Wednesday, August 20, 2008

Musical Notes by Bob Duskis: Radio Radio Part 2

When I went off to college in 1977, I was convinced that I was going to be a famous FM radio DJ. One of the reasons I decided to go to school at the University of Wisconsin in Madison was because it's Radio, TV & Film program had a great reputation. Once I got to the school however, I was shocked to find that the only thing passing for a college radio station was a run down "carrier current" station called WSRM. "Carrier current" means that the station was not actually broadcast over the airwaves but was only available in the dorms. Since Madison is a huge school, this wouldn't have been so bad if the large dorm population actually listened to the station. It turned out however that nobody cared about what was going on at WSRM and the stations were not promoted to the students at all. Listenership was so bad that one night I got on the air and announced that I would give away $100 to the first person to call me on the air... nobody called.

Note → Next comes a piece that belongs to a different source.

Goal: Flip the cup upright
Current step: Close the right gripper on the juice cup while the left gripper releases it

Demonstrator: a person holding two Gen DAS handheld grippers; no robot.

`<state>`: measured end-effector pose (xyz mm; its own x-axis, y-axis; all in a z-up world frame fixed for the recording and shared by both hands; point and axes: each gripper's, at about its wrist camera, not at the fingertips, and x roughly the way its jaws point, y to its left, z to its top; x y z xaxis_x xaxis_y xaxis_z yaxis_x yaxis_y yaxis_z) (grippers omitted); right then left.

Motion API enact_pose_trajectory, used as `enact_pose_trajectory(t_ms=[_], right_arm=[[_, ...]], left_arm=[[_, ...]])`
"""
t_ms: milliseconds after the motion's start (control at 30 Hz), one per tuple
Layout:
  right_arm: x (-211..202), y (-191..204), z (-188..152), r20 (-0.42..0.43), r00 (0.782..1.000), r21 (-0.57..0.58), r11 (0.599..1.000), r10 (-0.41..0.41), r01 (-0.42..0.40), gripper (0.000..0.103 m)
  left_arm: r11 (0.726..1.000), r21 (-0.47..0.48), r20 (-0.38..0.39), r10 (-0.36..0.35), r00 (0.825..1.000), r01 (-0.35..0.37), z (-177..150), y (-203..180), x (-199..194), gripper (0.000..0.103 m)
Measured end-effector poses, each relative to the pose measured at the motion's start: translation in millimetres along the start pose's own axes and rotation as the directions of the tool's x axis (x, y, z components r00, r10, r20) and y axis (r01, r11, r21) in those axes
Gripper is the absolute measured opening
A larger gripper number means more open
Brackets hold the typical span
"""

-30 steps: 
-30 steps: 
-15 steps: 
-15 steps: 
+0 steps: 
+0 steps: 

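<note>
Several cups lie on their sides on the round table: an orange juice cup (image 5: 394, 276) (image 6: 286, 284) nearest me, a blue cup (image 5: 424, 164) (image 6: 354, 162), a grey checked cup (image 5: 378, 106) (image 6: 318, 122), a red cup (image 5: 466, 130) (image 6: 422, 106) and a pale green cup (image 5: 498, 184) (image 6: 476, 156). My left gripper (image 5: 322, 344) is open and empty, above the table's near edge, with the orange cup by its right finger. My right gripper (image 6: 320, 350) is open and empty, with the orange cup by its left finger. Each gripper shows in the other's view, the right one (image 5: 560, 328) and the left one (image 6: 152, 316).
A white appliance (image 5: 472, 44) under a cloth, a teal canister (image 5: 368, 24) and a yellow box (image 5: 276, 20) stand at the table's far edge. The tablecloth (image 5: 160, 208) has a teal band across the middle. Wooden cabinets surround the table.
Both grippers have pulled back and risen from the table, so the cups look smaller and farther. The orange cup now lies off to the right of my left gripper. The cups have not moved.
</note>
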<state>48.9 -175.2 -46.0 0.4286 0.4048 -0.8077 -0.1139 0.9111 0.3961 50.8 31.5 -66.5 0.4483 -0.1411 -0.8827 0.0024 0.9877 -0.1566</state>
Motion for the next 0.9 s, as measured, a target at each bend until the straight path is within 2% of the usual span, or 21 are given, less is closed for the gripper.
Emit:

Thinking that it was criminal that a University of the size and caliber of Madison didn't have a real college station, a group of us got together and formed an organization with the catchy and inspiring title, "Students for Progressive Radio" or "SPR". Our rallying slogan was "Make Waves" (Get it, as in radio waves). Despite impressive efforts to petition the school, some great benefit concerts (including one by the Police & XTC!) and some really cool T-shirts and buttons, we made no headway and to this day there is no student run station at the school.

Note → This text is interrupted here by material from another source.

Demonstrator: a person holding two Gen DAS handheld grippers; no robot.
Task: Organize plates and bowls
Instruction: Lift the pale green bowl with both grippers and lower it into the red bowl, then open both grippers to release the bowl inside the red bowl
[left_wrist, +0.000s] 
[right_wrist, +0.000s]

Looking for a real radio outlet, I volunteered as an intern at the popular rock station in town. WIBA FM was an album oriented, free-form FM station which billed itself as "Radio Free Madison". The station had absolutely NO format, the DJ's picked all of their own music, said what they wanted to say and basically had free rein during their individual shows. WIBA FM was so cool that at 6pm every week night, they had a popular block of programming they called "The Quiet Hour" where they played a bunch of mellow music that ranged from classic early ECM (Keith Jarrett and Pat Metheny) to singer songwriter stuff. I guess the idea was to present mellow music for you to have dinner to. The thought of a commercial rock station devoting an hour of air time to such a thing these days is beyond preposterous.

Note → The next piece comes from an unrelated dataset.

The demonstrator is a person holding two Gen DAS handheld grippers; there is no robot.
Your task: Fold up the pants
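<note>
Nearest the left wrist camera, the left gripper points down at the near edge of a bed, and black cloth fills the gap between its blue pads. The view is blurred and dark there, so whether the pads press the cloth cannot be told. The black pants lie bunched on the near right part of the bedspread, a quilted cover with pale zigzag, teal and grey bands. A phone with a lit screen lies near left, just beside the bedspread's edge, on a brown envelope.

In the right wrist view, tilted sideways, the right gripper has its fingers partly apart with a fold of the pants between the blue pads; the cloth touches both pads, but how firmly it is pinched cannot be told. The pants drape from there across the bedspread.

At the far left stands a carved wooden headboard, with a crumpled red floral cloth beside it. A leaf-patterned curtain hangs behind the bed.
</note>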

I worked my way up through the ranks at WIBA FM from an intern to a substitute announcer (as the only Jew at the station, I was always good for filling in during Christmas), to a part time weekend shift. A week after I graduated college my boss, program director Dave Ervin, offered me a full time job DJing the overnight slot, shook my hand and said:

"Congratulations you are one of 1% of the population that has gotten a full time job in your chosen profession, right out of college"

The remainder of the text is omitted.